Les personnes souhaitant régulariser leur situation fiscale recourent déjà largement à la possibilité de dénonciation spontanée unique qui leur est offerte. Selon les sénateurs, il n'y a pas de raison de prévoir une amnistie supplémentaire.
Une amnistie générale ne se justifierait qu'en cas de changement radical de la fiscalité en Suisse, a souligné Martin Schmid (PLR/GR). Pour Christian Levrat (PS/FR), il y a une contradiction flagrante à rejeter un projet pour introduire l'échange de renseignements en matière bancaire en Suisse et deux plus tard proposer une amnistie fiscale. "Il en va de la justice fiscale la plus élémentaire".
60 milliards non déclarés
Le texte du canton de Fribourg exige que les autorités fédérales mettent en oeuvre une amnistie fiscale générale. Cela ne devrait toutefois pas être un simple cadeau et la procédure pour faire réapparaître les capitaux soustraits à l'impôt devrait être simple pour le contribuable et l'administration fédérale.
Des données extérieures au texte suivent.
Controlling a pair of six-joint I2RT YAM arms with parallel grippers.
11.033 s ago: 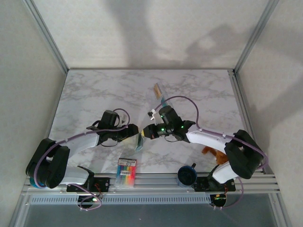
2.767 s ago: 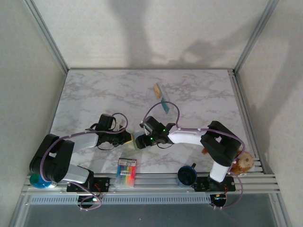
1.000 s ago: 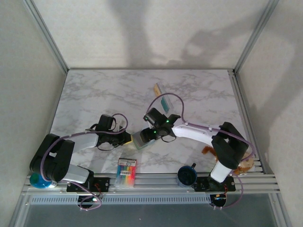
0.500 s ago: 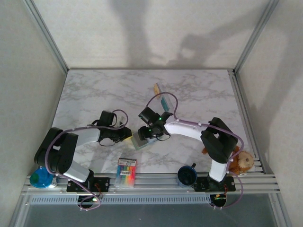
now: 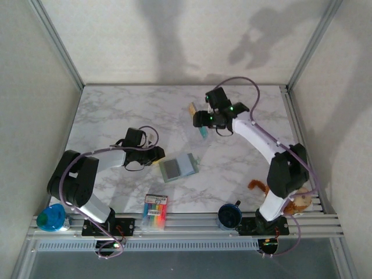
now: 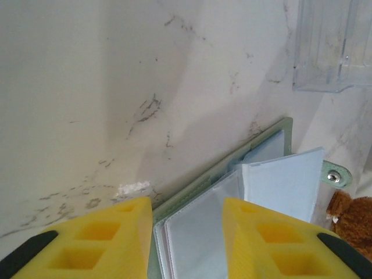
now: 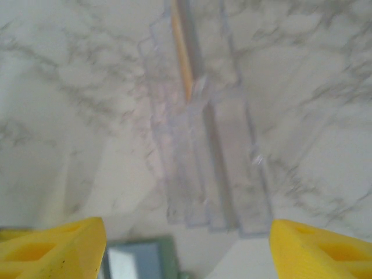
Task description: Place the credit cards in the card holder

Beat Vonlanthen (PDC/FR), qui a défendu l'idée de son canton, a reconnu qu'une amnistie pouvait renforcer les contribuables dans l'idée de ne pas déclarer leur fortune. La dernière date de 1969 et une nouvelle rapporterait des revenus non négligeables. Selon des estimations, entre 43 et 60 milliards de francs échapperaient au fisc à l'échelle suisse, a indiqué en vain le Fribourgeois.
Un vieux débat
Le Conseil des Etats a coulé en décembre 2016 une motion du National autorisant les cantons à passer l'éponge et à octroyer des rabais pour le rappel d'impôt. Il avait déjà refusé d'introduire une amnistie fiscale dans la loi sur l'échange automatique de renseignements fiscaux.
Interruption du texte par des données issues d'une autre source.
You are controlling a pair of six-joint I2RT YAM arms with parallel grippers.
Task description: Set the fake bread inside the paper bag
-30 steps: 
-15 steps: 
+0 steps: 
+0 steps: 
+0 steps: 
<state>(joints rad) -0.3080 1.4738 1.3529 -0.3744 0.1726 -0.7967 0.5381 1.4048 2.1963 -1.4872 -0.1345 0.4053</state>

Genève, Fribourg, le Tessin ou le Valais voulaient s'engager dans la voie de l'amnistie cantonale. Mais le Tribunal fédéral a statué qu'une amnistie tessinoise était inconstitutionnelle car elle viole le principe de l'égalité de traitement.
Plusieurs cantons ont connu l'an dernier des nombres record de dénonciations spontanées. A Neuchâtel par exemple, le service des contributions a enregistré 929 dénonciations spontanées contre 300 en 2015. En tête de classement se trouvent les cantons de Zurich, Berne et Genève.